Work instruction
In the entries that follow, the lines from the line containing "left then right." up to and including the line containing "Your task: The" must be copied exactly, with pictures omitted.

====== Entries provided

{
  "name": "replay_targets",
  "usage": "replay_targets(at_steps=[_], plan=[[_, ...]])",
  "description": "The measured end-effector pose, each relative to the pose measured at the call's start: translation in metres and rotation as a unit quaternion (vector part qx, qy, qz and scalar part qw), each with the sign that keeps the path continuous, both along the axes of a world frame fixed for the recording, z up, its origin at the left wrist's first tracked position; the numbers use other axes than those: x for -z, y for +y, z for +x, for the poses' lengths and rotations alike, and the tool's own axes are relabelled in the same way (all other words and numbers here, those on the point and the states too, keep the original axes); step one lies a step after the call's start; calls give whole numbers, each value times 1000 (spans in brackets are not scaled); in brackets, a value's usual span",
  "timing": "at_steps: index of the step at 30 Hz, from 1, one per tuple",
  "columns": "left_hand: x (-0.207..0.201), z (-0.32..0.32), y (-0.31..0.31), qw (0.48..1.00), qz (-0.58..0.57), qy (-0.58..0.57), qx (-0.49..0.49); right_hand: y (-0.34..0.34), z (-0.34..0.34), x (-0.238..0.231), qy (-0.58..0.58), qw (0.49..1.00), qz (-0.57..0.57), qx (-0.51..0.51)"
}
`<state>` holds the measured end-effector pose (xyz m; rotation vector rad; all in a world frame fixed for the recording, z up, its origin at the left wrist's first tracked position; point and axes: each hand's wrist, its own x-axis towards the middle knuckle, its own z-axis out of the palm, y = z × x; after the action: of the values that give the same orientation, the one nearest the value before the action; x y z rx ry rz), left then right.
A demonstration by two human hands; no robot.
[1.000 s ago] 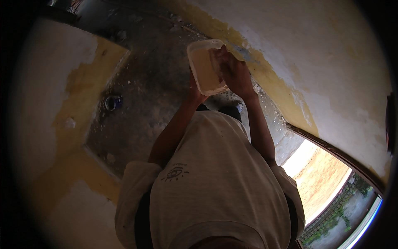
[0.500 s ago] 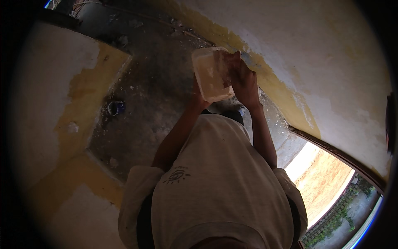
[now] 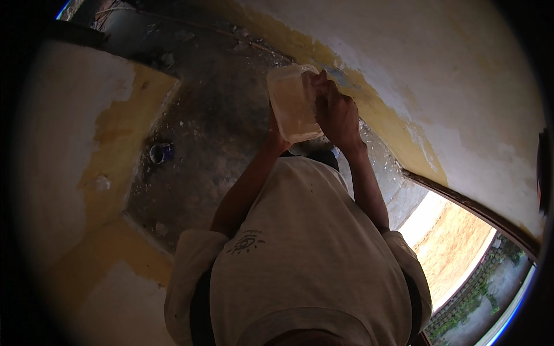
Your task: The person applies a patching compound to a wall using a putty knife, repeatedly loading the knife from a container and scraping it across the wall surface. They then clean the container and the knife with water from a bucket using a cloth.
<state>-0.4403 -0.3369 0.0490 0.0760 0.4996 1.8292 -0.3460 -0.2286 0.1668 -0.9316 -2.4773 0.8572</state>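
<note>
A translucent, pale plastic tub with rounded corners is held up in front of my chest, its open side tilted toward me. My left hand supports it from the lower left; most of the fingers are hidden behind the tub. At the tub's right side is my right hand, its fingers curled in and overlapping the rim. Whatever those fingers grip, if anything, is too dark to make out.
A small blue and white cup-like container lies on the stained concrete floor to the left. Peeling yellow and white walls stand on both sides. A bright doorway opens at the lower right.
My right hand has shifted slightly, its fingers drawing back from the tub's inside toward its right rim. The tub and my left hand stay nearly in place.
</note>
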Motion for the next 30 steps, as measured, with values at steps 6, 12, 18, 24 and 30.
replay_targets(at_steps=[6,12,18,24,30], plan=[[-8,3,13,998,7,52,-38,-12,-7,8,15,998,-35,-39],[-12,1,10,999,15,25,-27,-5,-5,9,42,995,-83,-26],[-25,-2,13,996,42,70,-19,-9,-3,-2,4,1000,-19,4],[-26,3,8,997,-13,61,-53,-21,-10,2,-35,999,-12,-35],[-17,-1,-1,999,-25,7,-38,-23,-14,0,0,999,4,-53]])
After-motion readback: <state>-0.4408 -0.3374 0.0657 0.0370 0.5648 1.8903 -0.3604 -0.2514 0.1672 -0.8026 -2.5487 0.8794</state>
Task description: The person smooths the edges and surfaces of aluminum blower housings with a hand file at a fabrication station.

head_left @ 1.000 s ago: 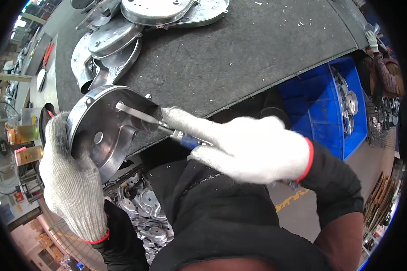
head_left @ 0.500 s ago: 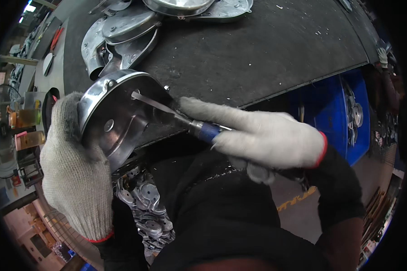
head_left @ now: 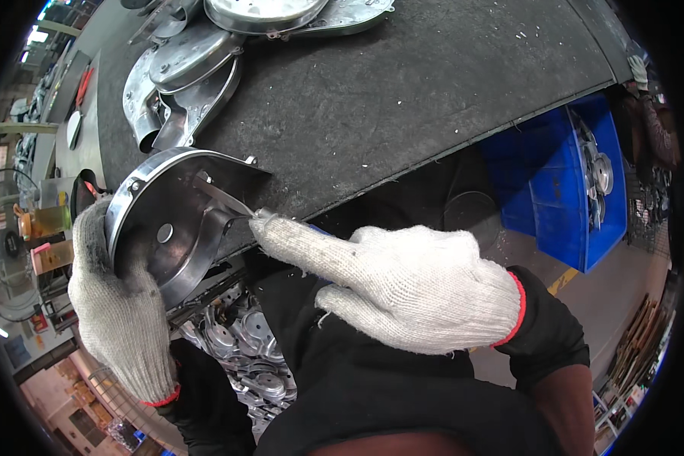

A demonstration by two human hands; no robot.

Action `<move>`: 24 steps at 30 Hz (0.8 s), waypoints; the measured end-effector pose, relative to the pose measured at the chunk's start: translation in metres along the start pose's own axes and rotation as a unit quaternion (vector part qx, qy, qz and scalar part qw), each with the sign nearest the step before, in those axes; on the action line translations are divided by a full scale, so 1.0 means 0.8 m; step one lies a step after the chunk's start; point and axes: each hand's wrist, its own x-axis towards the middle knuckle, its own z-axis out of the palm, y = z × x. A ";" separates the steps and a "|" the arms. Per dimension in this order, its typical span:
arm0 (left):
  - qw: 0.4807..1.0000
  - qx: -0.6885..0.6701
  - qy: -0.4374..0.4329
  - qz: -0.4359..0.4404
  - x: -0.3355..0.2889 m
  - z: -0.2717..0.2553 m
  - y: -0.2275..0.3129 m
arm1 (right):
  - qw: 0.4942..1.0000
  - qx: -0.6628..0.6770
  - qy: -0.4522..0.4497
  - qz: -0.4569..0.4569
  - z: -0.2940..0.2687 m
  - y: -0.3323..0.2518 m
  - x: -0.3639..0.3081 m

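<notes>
My left hand (head_left: 118, 304), in a white knit glove with red cuff trim, grips the rim of a hollow cast-metal housing (head_left: 167, 201). The housing is tilted at the bench's near edge, its dark inside turned toward me. My right hand (head_left: 410, 285), gloved alike, is closed round a scraper (head_left: 226, 200) with a narrow flat blade. Its index finger stretches along the tool toward the blade. The blade's tip is inside the housing, near the upper wall. Most of the blue handle is hidden behind the glove.
Several metal housings (head_left: 194, 61) lie on the dark bench top (head_left: 403, 83). Below its edge at right stands a blue bin (head_left: 543, 194) with metal parts. More castings (head_left: 262, 365) are heaped below the left side. Another person's gloved hand (head_left: 637, 72) shows at far right.
The housing and left hand have shifted slightly left, the housing also lower in view. My right hand has turned over, its back now up, covering most of the scraper's handle.
</notes>
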 end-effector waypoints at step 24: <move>0.999 0.045 0.014 0.002 -0.005 -0.001 0.010 | 0.912 -0.356 0.200 -0.024 0.007 -0.001 -0.014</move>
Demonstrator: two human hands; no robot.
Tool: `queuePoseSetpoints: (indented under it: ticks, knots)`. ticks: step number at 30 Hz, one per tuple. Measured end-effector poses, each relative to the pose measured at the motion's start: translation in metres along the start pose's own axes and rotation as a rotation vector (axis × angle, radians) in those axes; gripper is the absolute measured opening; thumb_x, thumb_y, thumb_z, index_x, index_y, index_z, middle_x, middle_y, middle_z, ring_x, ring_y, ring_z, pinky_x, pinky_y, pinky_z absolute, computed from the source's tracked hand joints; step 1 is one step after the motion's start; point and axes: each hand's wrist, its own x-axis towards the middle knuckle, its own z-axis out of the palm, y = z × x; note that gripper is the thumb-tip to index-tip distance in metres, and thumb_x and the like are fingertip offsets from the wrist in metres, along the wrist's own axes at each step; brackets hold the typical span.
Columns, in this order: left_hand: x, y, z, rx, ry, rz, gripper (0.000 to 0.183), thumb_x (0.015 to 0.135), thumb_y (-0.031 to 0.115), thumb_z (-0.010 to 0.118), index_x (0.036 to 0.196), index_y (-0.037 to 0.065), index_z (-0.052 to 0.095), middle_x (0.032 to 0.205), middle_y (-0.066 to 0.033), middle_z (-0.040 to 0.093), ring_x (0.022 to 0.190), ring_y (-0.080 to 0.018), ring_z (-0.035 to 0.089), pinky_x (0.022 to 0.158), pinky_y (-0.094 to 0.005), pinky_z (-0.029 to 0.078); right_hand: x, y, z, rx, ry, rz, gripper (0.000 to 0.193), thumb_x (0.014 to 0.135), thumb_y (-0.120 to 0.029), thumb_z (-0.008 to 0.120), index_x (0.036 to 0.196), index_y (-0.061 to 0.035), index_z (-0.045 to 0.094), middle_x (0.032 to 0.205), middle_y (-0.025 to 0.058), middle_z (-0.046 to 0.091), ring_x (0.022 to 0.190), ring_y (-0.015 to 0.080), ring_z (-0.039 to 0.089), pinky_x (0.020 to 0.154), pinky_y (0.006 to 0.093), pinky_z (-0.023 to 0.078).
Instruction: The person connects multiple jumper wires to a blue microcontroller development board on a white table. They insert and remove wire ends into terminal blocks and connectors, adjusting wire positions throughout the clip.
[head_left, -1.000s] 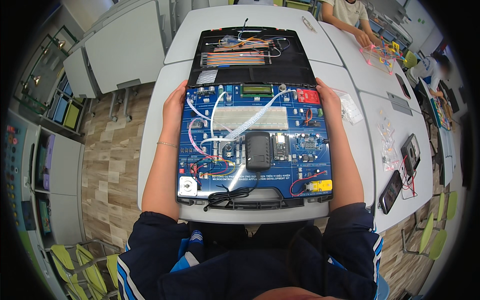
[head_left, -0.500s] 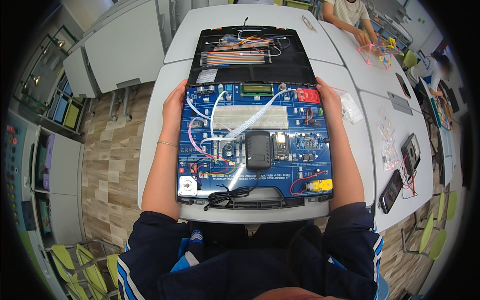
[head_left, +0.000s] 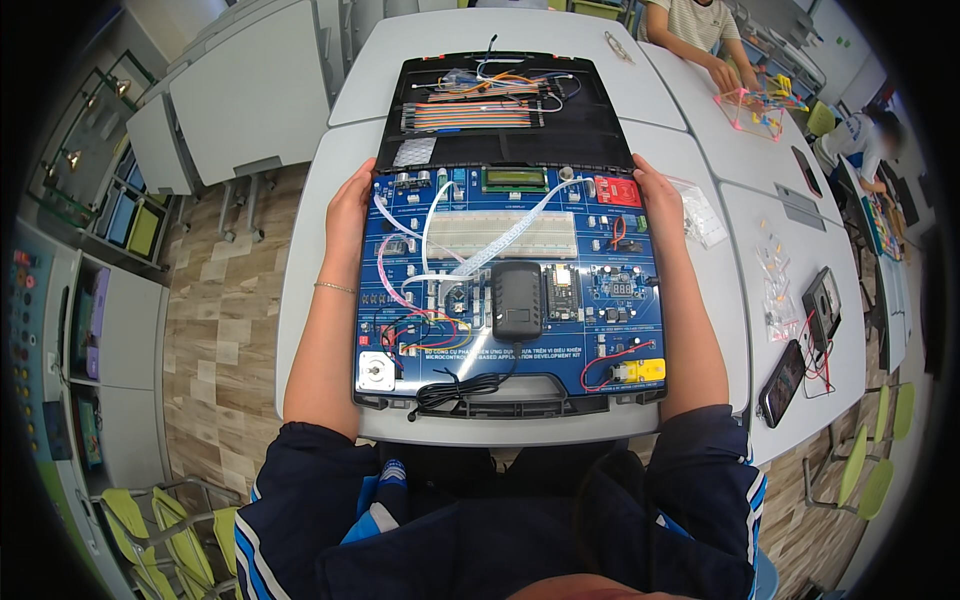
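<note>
An open black electronics kit case (head_left: 612, 118) lies on the table before me, its lid folded back on the far side. Its base holds a blue circuit board (head_left: 545, 365) with a white breadboard (head_left: 500, 236), a small display, modules and looping wires. A black power adapter (head_left: 517, 300) rests on the board, its cable (head_left: 450, 390) bundled at the near edge. Flat ribbons of jumper wires (head_left: 470, 115) sit in the lid. My left hand (head_left: 347, 205) grips the case's left side near the hinge. At the right side my right hand (head_left: 658, 200) does likewise; some fingers are hidden.
To the right lie clear bags of small parts (head_left: 780, 290), a multimeter (head_left: 822, 305) with red leads, and a phone (head_left: 783, 382). Across the table another person's hands (head_left: 730, 75) work at a colourful stick frame (head_left: 750, 118). Green chairs (head_left: 180, 535) stand at lower left.
</note>
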Motion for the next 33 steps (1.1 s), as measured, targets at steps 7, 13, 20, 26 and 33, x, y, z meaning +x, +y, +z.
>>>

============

Answer to this exercise
`<state>` holds the measured end-effector pose (xyz m; rotation vector rad; all in a world frame fixed for the recording, z up, its origin at the left wrist's first tracked position; point and axes: each hand's wrist, its own x-axis towards the middle knuckle, its own z-axis out of the palm, y = z × x; after the action: of the values that give the same orientation, the one nearest the value before the action; x y z rx ry rz), left then right.
A demonstration by two human hands; no robot.
[1.000 s ago] 
[0.500 s ago] 
[now] 
Your task: The person applies a patching compound to a wall using a putty knife, repeatedly loading the knife from a container and scraping it across the wall surface. They then clean the container and the knife with water from a bucket using a cloth.

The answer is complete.